| name | joelclaw-system-check |
| displayName | Joelclaw System Check |
| description | Run a comprehensive health check of the joelclaw system — k8s cluster, worker, Inngest, Redis, Typesense/OTEL, tests, TypeScript, repo sync, memory pipeline, pi-tools, git config, active loops, disk, stale tests. Outputs a 1-10 score with per-component breakdown. Use when: 'system health', 'health check', 'is everything working', 'system status', 'how's the system', 'check everything', or at session start to orient. |
| version | 1.1.0 |
| author | Joel Hooks |
| tags | ["joelclaw","health","diagnostics","checks","operations"] |
joelclaw System Health Check
Run scripts/health.sh for a full system health report with 1-10 score.
~/Code/joelhooks/joelclaw/skills/joelclaw-system-check/scripts/health.sh
What It Checks (16 components)
| Check | What | Green (10) | Yellow (5-7) | Red (1-3) |
|---|
| k8s cluster | pods in joelclaw namespace | 4/4 Running, 0 restarts | partial pods | no pods |
| pds | AT Proto PDS on :9627 | version + collections | pod running, host publish degraded | pod not running |
| worker | system-bus on :3111 | 16+ functions | responding, low count | down |
| inngest server | :8288 reachable | responding | — | down |
| redis/gateway | Redis + gateway session queues | connected, low pending queue | connected, backlog rising | unavailable |
| typesense/otel | Typesense health + OTEL query path | healthy + queryable | healthy, query degraded | unavailable |
| tests | isolated per-file bun test in system-bus | 0 fail | — | failures |
| tsc | tsc --noEmit | clean | — | type errors |
| repo sync | monorepo HEAD vs origin/main | in sync | ahead/behind | repo unavailable |
| memory pipeline | joelclaw inngest memory-health | healthy checks | degraded checks | failing checks |
| pi-tools | extension deps installed | all 3 deps | — | missing |
| git config | user.name + email set | set | — | missing |
| active loops | joelclaw loop list | queryable | query degraded | unavailable |
| gogcli | Google Workspace auth | account authed, token valid | token stored, no password | not configured |
| disk | free space + loop tmp | <80% used | — | >80% |
| stale tests | __tests__/ + acceptance tests | clean | — | present |
When to Run
- Session start — orient on system state before doing work
- After loops complete — verify nothing broke
- After infra changes — k8s, worker, Redis config
- When something feels off — quick triage
Fixing Common Issues
Repo drift: cd ~/Code/joelhooks/joelclaw && git fetch origin && git status -sb
pi-tools broken: cd ~/.pi/agent/git/github.com/joelhooks/pi-tools && bun add @sinclair/typebox @mariozechner/pi-coding-agent @mariozechner/pi-tui @mariozechner/pi-ai
PDS unreachable: curl -fsS http://localhost:9627/xrpc/_health then kubectl get deploy,svc,pods,pvc -n joelclaw | rg 'bluesky-pds|NAME' (or if pod down: kubectl rollout restart deployment/bluesky-pds -n joelclaw)
Worker down: joelclaw inngest restart-worker --register
Stale tests: rm -rf ~/Code/joelhooks/joelclaw/packages/system-bus/__tests__/ && find ~/Code/joelhooks/joelclaw/packages/system-bus/src -name "*.acceptance.test.ts" -delete
System-bus test false reds: the health script runs each src/**/*.test.ts file in its own Bun process because several legacy tests monkey-patch globals or use mock.module.
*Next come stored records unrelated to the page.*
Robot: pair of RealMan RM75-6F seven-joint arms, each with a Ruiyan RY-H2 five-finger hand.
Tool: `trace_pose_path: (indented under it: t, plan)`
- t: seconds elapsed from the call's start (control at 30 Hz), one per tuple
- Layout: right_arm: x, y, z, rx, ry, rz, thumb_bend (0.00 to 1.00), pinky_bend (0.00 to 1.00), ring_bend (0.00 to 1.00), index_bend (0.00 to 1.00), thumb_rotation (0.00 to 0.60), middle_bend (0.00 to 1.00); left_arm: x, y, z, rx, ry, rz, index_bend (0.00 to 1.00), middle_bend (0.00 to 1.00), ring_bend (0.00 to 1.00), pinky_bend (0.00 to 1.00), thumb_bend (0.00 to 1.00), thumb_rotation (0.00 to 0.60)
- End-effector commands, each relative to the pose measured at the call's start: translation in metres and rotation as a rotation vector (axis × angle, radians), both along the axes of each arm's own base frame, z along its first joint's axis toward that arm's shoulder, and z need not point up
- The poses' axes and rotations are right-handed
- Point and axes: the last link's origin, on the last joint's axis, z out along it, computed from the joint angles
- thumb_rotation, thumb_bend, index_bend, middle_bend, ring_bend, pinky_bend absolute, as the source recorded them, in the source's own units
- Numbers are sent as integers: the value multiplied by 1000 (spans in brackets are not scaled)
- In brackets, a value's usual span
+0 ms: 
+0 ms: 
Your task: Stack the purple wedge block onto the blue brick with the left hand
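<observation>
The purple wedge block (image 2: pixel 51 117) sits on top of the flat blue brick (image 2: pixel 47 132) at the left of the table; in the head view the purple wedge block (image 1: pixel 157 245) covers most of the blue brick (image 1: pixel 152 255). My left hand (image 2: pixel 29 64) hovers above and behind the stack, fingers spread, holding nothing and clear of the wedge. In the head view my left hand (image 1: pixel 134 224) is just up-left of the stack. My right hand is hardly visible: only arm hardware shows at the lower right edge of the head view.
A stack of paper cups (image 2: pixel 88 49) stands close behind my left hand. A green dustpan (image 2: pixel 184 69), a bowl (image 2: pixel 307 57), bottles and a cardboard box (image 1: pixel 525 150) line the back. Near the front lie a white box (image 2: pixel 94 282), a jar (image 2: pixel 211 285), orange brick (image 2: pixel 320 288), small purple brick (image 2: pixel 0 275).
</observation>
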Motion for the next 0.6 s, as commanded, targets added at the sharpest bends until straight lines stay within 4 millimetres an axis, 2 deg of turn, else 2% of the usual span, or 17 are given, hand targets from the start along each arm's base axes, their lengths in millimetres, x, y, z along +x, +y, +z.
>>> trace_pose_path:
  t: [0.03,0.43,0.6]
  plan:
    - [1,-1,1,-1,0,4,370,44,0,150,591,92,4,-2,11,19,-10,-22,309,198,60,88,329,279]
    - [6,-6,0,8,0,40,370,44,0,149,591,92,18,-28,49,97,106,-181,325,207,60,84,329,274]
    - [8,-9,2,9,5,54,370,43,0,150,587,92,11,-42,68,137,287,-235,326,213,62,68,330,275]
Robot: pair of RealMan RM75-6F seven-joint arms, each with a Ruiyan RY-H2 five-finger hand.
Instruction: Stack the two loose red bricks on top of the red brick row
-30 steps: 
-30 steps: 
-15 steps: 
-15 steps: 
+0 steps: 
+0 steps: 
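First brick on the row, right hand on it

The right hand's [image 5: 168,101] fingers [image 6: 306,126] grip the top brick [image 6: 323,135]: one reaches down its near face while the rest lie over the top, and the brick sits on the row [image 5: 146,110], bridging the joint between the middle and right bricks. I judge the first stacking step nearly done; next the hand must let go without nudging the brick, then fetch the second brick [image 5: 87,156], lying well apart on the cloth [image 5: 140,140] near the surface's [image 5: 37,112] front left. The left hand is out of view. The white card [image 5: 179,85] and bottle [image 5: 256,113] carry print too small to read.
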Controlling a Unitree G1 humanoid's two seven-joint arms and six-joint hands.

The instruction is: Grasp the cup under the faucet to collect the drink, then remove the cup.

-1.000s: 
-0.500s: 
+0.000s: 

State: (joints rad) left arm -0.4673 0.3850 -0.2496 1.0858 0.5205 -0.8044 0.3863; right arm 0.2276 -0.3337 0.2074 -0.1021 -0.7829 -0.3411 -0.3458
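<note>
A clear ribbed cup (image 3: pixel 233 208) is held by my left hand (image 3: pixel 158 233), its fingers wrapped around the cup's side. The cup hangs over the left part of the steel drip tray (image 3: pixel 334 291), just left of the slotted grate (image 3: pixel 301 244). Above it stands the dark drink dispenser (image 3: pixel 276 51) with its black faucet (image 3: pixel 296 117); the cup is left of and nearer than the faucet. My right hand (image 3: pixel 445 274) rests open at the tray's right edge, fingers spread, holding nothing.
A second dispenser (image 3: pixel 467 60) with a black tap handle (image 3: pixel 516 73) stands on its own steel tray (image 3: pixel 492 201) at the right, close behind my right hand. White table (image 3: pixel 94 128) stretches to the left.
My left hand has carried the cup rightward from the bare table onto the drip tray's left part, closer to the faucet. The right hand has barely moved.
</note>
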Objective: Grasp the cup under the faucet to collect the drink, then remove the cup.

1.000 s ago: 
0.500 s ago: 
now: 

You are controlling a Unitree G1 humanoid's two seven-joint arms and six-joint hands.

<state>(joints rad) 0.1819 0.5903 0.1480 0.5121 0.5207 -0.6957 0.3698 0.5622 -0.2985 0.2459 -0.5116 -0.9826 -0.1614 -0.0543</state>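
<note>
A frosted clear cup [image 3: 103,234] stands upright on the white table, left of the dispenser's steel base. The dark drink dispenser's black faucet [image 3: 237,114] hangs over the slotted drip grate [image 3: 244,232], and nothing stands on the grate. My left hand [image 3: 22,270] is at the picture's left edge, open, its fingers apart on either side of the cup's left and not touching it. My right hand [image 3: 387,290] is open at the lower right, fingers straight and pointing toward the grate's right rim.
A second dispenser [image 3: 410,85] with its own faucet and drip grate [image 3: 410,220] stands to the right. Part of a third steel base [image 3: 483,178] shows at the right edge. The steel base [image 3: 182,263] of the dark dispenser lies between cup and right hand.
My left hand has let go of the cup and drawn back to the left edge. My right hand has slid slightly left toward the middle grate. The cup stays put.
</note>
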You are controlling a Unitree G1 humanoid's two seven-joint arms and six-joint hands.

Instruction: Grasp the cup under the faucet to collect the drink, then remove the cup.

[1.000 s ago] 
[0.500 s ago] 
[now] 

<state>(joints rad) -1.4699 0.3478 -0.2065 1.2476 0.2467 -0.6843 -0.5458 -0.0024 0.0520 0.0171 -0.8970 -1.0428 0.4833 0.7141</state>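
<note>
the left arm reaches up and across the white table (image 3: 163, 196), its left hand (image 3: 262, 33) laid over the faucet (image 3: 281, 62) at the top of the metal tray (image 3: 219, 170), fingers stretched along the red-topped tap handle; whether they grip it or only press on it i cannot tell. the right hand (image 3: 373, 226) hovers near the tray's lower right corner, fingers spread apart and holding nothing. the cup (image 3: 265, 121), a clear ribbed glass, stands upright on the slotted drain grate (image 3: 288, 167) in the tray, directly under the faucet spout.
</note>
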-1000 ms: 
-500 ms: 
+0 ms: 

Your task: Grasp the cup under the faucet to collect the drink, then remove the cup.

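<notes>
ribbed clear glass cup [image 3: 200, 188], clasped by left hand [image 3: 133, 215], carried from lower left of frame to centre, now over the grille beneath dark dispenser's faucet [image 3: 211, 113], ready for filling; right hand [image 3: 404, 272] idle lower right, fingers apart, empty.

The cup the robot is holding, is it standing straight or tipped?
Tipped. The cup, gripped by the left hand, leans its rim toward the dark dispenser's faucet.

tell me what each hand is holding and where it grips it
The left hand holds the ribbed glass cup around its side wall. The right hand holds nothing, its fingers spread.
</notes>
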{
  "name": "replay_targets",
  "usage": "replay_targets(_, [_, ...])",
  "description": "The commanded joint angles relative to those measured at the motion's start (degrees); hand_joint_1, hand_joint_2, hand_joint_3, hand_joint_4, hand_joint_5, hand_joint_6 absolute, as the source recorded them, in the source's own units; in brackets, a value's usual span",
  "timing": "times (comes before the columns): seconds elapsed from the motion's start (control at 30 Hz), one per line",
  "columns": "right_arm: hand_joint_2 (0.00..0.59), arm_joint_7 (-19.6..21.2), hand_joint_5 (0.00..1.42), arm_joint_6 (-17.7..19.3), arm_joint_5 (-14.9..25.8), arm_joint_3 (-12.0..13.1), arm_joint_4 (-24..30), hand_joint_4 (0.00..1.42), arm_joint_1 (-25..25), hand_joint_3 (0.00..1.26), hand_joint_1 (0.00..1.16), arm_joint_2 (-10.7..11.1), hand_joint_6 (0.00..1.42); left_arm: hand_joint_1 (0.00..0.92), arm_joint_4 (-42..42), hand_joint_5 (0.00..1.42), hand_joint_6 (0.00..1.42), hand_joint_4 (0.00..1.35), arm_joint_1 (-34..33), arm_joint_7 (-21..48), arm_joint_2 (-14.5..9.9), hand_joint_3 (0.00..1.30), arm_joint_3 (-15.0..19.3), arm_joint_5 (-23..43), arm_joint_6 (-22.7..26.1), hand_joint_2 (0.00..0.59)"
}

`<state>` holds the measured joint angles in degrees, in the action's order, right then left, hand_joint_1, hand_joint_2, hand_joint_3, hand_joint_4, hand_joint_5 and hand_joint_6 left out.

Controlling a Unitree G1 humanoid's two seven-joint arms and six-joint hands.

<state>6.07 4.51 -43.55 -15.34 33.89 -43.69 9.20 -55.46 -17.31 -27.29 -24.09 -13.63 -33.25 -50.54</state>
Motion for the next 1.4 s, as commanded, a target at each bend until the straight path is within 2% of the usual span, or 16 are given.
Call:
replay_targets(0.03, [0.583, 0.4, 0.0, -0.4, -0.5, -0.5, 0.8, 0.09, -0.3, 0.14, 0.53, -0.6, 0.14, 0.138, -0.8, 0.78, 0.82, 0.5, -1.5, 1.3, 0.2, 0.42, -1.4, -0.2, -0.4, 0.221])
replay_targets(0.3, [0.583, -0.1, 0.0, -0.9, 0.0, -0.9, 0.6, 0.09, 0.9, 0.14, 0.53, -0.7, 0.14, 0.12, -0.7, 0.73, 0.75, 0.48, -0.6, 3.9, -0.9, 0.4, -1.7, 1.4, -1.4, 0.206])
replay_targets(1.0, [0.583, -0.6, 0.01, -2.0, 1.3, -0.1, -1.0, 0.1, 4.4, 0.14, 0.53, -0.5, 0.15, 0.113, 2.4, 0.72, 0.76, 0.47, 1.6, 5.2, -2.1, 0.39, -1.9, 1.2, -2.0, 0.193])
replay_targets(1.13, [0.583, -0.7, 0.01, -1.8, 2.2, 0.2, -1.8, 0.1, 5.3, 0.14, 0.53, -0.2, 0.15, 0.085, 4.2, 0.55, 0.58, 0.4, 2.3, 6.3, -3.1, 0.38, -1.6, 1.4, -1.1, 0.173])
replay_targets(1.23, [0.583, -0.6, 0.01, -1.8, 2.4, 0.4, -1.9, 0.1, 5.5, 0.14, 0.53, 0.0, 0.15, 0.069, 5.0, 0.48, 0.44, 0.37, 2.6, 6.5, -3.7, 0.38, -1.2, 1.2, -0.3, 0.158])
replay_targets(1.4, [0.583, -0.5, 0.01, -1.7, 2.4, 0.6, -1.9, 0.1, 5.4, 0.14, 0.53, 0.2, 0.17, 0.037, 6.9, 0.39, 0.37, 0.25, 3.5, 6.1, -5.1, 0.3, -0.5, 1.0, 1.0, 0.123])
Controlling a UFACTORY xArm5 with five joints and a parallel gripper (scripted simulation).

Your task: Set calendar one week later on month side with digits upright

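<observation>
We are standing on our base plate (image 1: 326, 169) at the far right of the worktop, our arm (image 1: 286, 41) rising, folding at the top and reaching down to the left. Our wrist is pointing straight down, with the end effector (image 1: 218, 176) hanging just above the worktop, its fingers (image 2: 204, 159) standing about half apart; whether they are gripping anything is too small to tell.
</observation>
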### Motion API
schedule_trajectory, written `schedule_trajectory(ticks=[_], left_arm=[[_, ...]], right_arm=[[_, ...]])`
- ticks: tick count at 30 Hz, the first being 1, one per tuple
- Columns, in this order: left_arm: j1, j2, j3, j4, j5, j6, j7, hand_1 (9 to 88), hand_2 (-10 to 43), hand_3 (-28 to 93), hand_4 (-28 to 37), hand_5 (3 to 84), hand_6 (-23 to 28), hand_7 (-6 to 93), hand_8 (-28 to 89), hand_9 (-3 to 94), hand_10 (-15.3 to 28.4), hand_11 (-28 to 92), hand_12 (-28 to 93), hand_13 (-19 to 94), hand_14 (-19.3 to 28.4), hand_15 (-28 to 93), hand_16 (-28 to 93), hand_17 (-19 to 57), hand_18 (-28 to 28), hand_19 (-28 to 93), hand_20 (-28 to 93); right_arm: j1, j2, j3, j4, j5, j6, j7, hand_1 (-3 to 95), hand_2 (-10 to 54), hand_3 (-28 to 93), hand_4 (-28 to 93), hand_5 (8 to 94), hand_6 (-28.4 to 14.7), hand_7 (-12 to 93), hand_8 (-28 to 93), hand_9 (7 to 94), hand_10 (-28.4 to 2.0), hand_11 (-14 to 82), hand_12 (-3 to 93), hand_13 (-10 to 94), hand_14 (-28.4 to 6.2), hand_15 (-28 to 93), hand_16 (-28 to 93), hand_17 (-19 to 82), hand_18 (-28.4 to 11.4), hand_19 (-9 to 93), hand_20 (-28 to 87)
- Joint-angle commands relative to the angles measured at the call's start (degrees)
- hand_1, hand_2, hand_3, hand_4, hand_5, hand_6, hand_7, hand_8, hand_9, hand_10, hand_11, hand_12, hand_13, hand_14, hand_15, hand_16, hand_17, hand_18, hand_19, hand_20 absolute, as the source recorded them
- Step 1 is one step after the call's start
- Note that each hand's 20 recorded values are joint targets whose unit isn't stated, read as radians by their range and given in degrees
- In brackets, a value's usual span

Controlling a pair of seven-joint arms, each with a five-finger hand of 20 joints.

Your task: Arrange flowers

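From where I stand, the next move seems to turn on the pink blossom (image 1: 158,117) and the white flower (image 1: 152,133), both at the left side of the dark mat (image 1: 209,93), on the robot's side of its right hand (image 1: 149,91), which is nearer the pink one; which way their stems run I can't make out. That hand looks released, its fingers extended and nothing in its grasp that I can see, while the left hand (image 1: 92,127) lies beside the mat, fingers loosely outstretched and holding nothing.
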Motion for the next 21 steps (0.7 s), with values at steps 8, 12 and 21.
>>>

If the aggregate health check is green but raw bun test is red, suspect inter-file mock leakage before treating runtime code as broken.
Loop tmp bloat: rm -rf /tmp/agent-loop/loop-*/ (only when no loops are running)
Inngest Hung-Run Quick Triage
When a run appears stuck after first step:
joelclaw run <run-id>
If trace shows Finalization failure with "Unable to reach SDK URL":
-
Verify registration/health:
joelclaw inngest status
-
Verify function is present where expected:
joelclaw functions | rg -i "manifest-archive|<function-name>"
-
Check for stale app registrations in Inngest UI/API and remove stale SDK URLs.
-
Assume possible handler blocking (not just network):
review recent step code for filesystem/Redis/subprocess blocking before step response.